At the same time, these areas remain international waters. This means that foreign vessels have innocent right of passage. They must travel on the surface of the water and not threaten “the peace, good order or security of the coastal state”.

Coastal states can prevent foreign vessels from crossing their EEZ if they deem it “not innocent”, but the passage itself cannot be considered a threat.

UNCLOS also specifies which waters fall under the direct sovereign control of a state, otherwise known as “territorial seas”. This extends no more than 12 nautical miles (22 km) from the coast of a country.

Some of the world’s most important waterways, such as the Straits of Malacca between Indonesia and Malaysia and the Taiwan Strait, fall into this category.

Foreign ships always retain the right to cross these territorial waters, as long as they navigate “continuously and expeditiously” without stopping or anchoring. Coastal states cannot prohibit or prevent the innocent transit of a vessel.

Ambiguity exploited by China

UNCLOS is littered with undefined and ambiguous terms in an attempt to strike a balance between the competing interests of coastal and maritime states.

This ambiguity increases the risk of conflicting interpretations of the law, as well as the possibility for nations to exploit it for their own ends. China, for example, has complained that US surveillance in its EEZ is not for “peaceful purposes” – a term not defined under UNCLOS.

Read more: Explanation: What are the legal implications of the South China Sea shutdown?

UNCLOS also does not grant sovereignty over the sea in the absolute terms claimed by China. Under the convention, the sea is shared by states and no nation can claim absolute dominance over it.

In recent years, China has passed national laws that claim to supersede international law. For example, Beijing requires ships to seek clearance before embarking on innocent passage through the South China Sea, which it considers its “territorial waters”.

Chinese ships moored at Whitsun Reef in the South China Sea.
National Working Group-West Philippine Sea / PA

China also claims historic control over the South China Sea, which is also not clearly defined under UNCLOS. Historic control of the waters has been recognized by international law, but it requires that a state have exercised continuing authority over a sea, with the consent of other nations.

China’s claim to historic control of the South China Sea has been rejected by an international tribunal and vigorously protested by its neighbors, as well as other nations without claims to the waters.

United States belief in freedom of navigation

The United States maintains that its passages through the Taiwan Strait and the South China Sea are within its rights under UNCLOS, even though it is not a signatory to it. (He believes that the convention contains pre-existing customary rights, such as the freedom of navigation, which all nations have always enjoyed.)
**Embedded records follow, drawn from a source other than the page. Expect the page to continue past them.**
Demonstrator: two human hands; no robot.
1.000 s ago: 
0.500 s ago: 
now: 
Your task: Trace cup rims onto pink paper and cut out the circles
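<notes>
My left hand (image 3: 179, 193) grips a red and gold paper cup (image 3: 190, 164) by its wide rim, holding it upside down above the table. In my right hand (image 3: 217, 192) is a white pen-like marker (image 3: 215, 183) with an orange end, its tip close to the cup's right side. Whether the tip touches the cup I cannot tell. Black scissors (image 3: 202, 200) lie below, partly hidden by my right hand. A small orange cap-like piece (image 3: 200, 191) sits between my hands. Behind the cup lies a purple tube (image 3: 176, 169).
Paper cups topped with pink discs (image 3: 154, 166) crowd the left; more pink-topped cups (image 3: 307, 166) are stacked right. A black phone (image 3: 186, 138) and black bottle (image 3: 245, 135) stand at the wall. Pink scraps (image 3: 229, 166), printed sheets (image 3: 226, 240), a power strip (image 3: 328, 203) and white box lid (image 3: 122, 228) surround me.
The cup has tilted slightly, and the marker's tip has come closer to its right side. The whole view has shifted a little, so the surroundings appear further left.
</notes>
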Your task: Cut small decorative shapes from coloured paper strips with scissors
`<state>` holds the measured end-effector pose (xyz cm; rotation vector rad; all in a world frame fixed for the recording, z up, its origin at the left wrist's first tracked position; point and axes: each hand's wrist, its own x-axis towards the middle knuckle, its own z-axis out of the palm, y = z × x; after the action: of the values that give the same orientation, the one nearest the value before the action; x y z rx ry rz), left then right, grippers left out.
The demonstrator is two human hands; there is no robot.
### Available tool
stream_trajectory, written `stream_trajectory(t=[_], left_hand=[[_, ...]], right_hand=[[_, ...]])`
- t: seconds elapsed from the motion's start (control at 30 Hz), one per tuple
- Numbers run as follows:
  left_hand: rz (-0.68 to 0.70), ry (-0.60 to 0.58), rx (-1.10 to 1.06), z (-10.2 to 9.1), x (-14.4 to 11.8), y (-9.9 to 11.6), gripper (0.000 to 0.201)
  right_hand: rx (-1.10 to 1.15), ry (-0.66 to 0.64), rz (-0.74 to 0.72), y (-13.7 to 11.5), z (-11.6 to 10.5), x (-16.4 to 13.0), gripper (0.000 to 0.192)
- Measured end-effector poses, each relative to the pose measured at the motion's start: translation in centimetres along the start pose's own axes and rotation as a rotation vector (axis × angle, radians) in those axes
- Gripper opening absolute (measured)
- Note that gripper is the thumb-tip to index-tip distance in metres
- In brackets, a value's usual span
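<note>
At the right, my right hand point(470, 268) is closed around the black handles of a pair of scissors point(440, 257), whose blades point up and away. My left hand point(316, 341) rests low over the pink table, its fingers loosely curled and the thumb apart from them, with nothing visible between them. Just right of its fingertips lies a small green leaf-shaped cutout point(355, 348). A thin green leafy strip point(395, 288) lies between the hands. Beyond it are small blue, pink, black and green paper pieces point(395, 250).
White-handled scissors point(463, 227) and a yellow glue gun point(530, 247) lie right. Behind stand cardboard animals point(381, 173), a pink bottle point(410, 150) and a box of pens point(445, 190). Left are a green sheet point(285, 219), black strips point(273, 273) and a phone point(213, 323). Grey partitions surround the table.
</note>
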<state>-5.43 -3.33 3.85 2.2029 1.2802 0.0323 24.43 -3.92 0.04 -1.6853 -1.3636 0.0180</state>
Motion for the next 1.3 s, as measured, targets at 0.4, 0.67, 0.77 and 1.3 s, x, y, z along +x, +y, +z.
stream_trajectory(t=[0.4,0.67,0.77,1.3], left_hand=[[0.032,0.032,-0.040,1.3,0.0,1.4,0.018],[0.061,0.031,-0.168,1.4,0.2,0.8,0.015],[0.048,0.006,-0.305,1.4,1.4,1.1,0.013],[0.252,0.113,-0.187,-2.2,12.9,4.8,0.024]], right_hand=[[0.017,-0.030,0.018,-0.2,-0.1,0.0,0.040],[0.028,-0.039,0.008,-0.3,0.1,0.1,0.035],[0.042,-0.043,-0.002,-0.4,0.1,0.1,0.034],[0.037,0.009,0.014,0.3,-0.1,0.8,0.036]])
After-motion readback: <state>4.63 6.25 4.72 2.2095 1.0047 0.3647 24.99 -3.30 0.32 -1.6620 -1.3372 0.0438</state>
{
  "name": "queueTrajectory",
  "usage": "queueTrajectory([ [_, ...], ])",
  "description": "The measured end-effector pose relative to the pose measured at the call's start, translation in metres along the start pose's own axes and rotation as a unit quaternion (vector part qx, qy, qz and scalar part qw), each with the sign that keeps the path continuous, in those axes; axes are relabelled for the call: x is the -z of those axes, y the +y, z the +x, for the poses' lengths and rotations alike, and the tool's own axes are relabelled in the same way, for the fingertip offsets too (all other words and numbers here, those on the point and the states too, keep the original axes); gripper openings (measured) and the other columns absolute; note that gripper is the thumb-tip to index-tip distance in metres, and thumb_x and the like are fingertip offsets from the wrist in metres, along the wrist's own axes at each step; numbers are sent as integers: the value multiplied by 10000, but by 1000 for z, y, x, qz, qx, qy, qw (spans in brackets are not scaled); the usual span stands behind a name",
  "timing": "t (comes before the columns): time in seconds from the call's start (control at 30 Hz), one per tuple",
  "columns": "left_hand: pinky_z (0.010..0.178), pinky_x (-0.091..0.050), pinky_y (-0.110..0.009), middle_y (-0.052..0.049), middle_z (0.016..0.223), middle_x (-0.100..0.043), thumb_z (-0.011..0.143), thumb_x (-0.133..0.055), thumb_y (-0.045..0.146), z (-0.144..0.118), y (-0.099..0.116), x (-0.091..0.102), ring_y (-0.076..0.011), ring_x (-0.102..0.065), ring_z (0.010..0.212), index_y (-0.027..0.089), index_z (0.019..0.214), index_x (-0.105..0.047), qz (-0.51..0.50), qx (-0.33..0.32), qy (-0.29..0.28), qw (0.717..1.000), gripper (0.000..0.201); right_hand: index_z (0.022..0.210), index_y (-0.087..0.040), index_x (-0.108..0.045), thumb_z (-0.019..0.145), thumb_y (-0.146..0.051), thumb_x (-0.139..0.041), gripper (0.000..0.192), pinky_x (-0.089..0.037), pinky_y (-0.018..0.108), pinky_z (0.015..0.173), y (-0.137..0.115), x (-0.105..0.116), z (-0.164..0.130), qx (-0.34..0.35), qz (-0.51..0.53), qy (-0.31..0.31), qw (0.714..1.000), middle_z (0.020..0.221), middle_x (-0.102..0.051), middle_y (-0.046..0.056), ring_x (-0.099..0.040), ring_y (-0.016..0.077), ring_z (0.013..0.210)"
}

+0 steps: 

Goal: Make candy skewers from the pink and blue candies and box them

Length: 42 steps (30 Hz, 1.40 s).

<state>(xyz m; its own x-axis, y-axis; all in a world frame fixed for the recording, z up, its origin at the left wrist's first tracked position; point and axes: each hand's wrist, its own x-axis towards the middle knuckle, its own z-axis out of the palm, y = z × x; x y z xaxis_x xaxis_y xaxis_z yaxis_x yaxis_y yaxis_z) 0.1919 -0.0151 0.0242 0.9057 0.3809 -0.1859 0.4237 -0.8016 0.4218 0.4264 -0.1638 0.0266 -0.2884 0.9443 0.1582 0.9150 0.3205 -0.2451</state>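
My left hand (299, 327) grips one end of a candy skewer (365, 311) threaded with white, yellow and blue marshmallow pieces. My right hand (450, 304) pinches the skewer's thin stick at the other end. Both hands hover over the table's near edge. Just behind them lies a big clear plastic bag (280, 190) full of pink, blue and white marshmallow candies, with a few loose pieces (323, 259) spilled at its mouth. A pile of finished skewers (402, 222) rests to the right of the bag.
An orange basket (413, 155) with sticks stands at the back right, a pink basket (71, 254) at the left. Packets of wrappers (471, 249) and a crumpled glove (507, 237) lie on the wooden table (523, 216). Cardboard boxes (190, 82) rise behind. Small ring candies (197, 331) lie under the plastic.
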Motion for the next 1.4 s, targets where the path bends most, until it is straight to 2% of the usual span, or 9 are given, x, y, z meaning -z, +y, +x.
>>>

To maintain these rights, Washington has maintained a Freedom of Navigation Operations Program (FONOPS) since the late 1970s. The purpose of these operations is to ensure that all nations retain their rights of unrestricted maritime transit, as stipulated in UNCLOS.

Read more: China doesn’t want war, at least not yet. It’s playing the long game

As such, FONOPS sends a clear message: the United States has the right to navigate its warships through the South China Sea because UNCLOS allows them to. There should be no ambiguity in the convention on this matter.

China claims that FONOPS is a mask for unwarranted aggression and regional interference. Beijing’s opposition is not surprising – the program challenges the legality of China’s maritime claims and its attempts to restrict freedom of navigation in those waters.

China has no legal basis for rejecting these international rules. However, the longer it lasts, the more tensions in the South China Sea and the Taiwan Strait are likely to escalate.